> **Problem statement**: Present the following data again exactly as it is shown.

-=-=-=-=-

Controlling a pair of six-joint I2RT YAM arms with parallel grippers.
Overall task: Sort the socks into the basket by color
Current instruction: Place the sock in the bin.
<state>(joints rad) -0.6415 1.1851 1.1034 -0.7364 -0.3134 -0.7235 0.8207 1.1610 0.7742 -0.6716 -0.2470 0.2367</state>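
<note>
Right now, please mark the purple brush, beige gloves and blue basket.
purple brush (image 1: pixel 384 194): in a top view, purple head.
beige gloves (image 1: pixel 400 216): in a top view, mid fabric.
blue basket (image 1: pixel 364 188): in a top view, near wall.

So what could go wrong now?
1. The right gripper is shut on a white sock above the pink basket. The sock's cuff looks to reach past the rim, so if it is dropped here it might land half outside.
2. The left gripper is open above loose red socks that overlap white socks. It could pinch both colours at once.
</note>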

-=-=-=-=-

> **Result for this exercise**:
Controlling a pair of six-joint I2RT YAM arms with parallel grippers.
Overall task: Sort the socks into the basket by color
Current instruction: Place the sock in the bin.
<state>(joints rad) -0.6415 1.1851 1.1034 -0.7364 -0.3134 -0.7235 0.8207 1.1610 0.7742 -0.6716 -0.2470 0.2367</state>
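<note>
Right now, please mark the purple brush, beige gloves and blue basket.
purple brush (image 1: pixel 384 194): in a top view, purple head.
beige gloves (image 1: pixel 400 216): in a top view, mid fabric.
blue basket (image 1: pixel 364 188): in a top view, near wall.

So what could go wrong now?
1. The right gripper is shut on a white sock above the pink basket. The sock's cuff looks to reach past the rim, so if it is dropped here it might land half outside.
2. The left gripper is open above loose red socks that overlap white socks. It could pinch both colours at once.
</note>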

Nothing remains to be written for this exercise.